> [What you need to do] The reply should hold only the lines from the one with "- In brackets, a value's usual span" to the one with "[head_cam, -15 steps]", both ends kept, exactly as they appear below, without any pictures.

> [Collected data]
——

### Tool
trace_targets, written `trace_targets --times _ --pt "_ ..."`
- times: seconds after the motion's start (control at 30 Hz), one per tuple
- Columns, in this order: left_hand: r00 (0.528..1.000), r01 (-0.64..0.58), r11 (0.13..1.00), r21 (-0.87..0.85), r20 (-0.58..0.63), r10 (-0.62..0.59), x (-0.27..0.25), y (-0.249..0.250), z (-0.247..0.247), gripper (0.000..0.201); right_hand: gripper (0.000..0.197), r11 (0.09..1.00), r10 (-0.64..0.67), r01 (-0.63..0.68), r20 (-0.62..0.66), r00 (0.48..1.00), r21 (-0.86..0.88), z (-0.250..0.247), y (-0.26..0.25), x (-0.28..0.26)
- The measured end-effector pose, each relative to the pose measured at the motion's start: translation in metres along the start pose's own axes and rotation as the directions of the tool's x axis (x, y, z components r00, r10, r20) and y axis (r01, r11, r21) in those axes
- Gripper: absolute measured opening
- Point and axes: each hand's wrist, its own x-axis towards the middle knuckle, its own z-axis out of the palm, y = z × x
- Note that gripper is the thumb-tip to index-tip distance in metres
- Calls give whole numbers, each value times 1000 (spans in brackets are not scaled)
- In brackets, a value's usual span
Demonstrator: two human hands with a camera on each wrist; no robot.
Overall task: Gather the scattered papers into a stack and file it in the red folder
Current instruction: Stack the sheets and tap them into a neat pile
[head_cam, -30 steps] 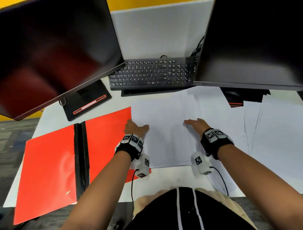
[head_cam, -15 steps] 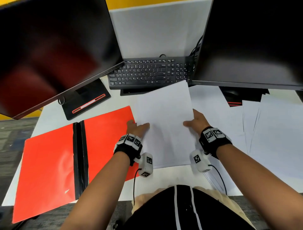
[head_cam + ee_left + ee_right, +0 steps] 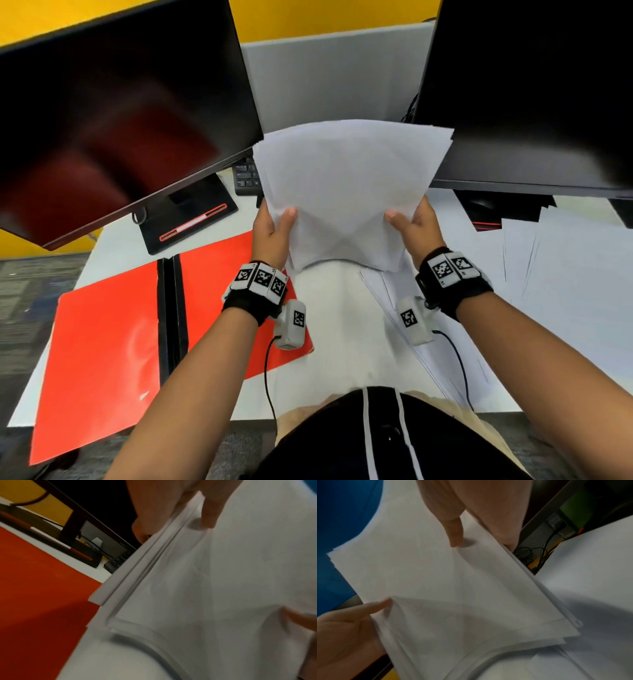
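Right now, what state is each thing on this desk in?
Paper stack: lifted off the desk, tilted up, sheets unevenly aligned.
Left hand: grips the stack's left edge.
Right hand: grips its right edge.
Red folder: open, lying flat.
Loose papers: spread on the desk.
Left monitor: dark.
Right monitor: dark.
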Motion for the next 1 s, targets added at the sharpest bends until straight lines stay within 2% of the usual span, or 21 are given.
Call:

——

> [Response to the exercise]
- In brackets, a value's usual span
Demonstrator: two human hands with a camera on each wrist; no robot.
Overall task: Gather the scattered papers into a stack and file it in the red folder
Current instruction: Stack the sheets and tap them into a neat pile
[head_cam, -30 steps] 
[head_cam, -15 steps] 

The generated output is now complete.